The Center for Additive Technologies is the leading and largest Russian enterprise specializing in additive manufacturing and the only one in Russia with a full cycle production. TsAT is in the TOP-20 of similar enterprises in the world and is on a par with similar enterprises of such well-known brands as Boeing, Airbus, General Motors, General Electrics ... The enterprise participates in the manufacture of parts for experimental demonstrator engines PD-35, VK-650V and VK-1600V manufactured by the United Engine Corporation (UEC), hull products for the Ansat-M helicopter and many others. At the moment, preparation and certification of serial production is underway. Among the new equipment is an SLM (Selective Laser Melting) machine for printing metal powders. This is a technology based on the complete melting of particles, followed by the creation of monolithic parts. This technology minimizes the risk of micro-cracking caused by the porosity of the structures and increases the strength of the product in comparison with traditional casting processes.

«Additive technologies can reduce costs and reduce the weight of parts by up to 50% while maintaining strength characteristics. The use of components made by industrial 3D-printing in aircraft engines makes it possible to accelerate the development and production, as well as improve the characteristics of domestic aircraft. Due to the provision of new equipment, the design capacity of TsAT increased by 261%, the enterprise acquired the status of a full-cycle service company. At the new facilities, we plan to use serial methods to produce components for the latest Russian aircraft engines, including components for the PD-14 engine,» - says Vladislav Kochkurov, General Director of JSC“ TsAT ”Rostec, who acted as our guide to the new enterprise.

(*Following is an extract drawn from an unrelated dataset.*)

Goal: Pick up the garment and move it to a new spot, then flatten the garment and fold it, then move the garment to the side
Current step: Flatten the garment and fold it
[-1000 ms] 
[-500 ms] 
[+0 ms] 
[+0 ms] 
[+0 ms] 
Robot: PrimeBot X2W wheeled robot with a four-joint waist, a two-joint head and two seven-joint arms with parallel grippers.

Let's start our tour of the plant with the largest layer-by-layer synthesis section. There are two printers from the same manufacturer - the German company EOS. They work on cobalt-chrome and stainless alloys. They differ in print dimensions and the number of lasers in the working chamber.

The «small» one is called the EOS M 290 - it is the most widespread production machine of this kind in the world. Such, say, a battle horse that performs its functions without fail. «It works according to the technology of layer-by-layer synthesis with construction dimensions of about 300 mm in all three axes. «Big» - a similar machine EOS M 400, but with dimensions of construction already 400 cm3. There are 4 lasers in its working area, they work in their four sectors in the formation area, - says Vladislav Kochkurov. - A large-sized machine has an advantage in two cases. The first case is if the production of not an experimental single part is carried out, but we are talking about mass production and it is necessary to produce a large number of parts very quickly. It should be clarified here that the method of layer-by-layer synthesis allows one to grow not one, but several parts at the same time, placed on a special platform. Accordingly, on a large machine, productivity increases significantly.»

The second case - if there is a task to produce a large-sized part, and it does not physically fit into the chamber of a medium-sized printer. Accordingly, a large print area is needed and a large-sized machine comes to the rescue. In addition, due to its modular design, the main module where the synthesis / 3D printing process takes place can be quadrupled by installing additional modules. And all the available peripheral equipment is already designed for this performance.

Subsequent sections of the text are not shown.